Latvian Prime Minister Laimdota Straujuma said she was "highly concerned" about the project and called for a thorough EU review of the proposed seabed pipeline.
Estonian Prime Minister Taavi Roivas questioned whether the plan was in compliance with EU rules.
"It is quite clear that it would have a very significant negative impact on the gas supply of Ukraine," Roivas said.
Gazprom agreed in June with Western European partners Anglo-Dutch Shell, Germany's E.ON, and Austria's OMV to build the Nord Stream-2 pipeline to Germany to bypass conflict-torn Ukraine but also neighboring Poland.
The route under the Baltic Sea from Russia would have a capacity of 55 billion cubic meters per year and would double the flow of the existing Nord Stream pipeline currently linking the two countries.

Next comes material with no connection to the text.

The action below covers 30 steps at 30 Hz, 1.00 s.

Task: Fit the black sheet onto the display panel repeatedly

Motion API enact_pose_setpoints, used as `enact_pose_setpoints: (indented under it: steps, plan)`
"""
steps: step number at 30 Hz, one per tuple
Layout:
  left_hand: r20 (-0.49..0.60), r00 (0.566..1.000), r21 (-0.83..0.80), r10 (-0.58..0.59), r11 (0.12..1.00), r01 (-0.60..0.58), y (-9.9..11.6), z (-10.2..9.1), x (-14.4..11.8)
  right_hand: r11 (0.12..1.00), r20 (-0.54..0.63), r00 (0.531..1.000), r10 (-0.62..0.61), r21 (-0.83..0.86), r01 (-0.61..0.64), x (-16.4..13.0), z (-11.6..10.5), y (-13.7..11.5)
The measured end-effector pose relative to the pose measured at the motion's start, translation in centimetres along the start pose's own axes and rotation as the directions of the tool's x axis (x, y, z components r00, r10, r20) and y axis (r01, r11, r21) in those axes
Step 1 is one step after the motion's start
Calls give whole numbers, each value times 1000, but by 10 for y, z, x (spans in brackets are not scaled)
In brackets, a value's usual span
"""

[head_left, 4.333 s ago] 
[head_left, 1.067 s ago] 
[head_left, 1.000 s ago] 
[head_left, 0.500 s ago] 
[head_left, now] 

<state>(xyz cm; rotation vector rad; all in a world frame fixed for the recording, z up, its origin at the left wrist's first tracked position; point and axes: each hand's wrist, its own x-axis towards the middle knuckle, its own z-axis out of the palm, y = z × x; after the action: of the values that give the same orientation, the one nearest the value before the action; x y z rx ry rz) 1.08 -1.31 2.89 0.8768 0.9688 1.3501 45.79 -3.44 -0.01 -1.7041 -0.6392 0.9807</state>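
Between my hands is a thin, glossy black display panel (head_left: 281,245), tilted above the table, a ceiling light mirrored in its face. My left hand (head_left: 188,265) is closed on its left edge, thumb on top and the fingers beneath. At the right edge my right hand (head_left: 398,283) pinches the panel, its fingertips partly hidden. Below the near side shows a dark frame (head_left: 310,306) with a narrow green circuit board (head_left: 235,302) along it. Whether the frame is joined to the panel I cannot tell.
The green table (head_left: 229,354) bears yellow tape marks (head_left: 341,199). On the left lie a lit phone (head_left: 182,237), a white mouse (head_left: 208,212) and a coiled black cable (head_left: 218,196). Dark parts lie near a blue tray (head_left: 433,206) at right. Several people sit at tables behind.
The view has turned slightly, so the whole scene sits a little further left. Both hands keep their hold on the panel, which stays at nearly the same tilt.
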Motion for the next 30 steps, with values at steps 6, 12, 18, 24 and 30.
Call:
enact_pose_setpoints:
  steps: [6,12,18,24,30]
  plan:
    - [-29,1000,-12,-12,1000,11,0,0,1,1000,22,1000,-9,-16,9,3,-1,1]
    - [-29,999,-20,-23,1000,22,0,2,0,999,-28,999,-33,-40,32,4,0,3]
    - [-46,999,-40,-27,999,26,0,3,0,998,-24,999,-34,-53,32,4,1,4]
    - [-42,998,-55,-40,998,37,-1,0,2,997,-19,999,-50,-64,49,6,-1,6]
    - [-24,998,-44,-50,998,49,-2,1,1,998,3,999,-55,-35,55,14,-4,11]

No time frame was given for the deal.
For both Germany and Russia, the new pipeline would eliminate the uncertainty about winter gas supplies caused by a constant tug of war between Ukraine and Russia over gas issues, while it would boost Germany as a distribution hub for Russian gas in Western Europe. (AFP, dpa)
Washington offers Kyiv another $1 billion linked to reforms:
The White House has offered to provide a third $1 billion loan guarantee to Ukraine that would be contingent on the country's continued progress toward eliminating corruption and reforming taxes.
Vice President Joe Biden, in a telephone conversation with Ukrainian President Petro Poroshenko on November 5, said the United States was ready to help Ukraine, but Kyiv must first enact economic reforms
The U.S. financing and a $1.7 billion loan disbursement from the International Monetary Fund have been held up by squabbling between the Ukrainian parliament and Finance Ministry over proposed tax cuts.
Ukrainian Prime Minister Arseny Yatseniuk warned on November 4 that the near-deadlock over the level of planned tax cuts threatened to derail the government's 2016 budget and Western financing that is linked to it.
Lawmakers want steep cuts that the Finance Ministry says are not sustainable.
"We now have many allies in the West and these allies will stand with us so long as we show political will, responsibility and the unchanging nature of our goals and values as we carry out reform," he said. "We must all speak in one language." (w/ Reuters)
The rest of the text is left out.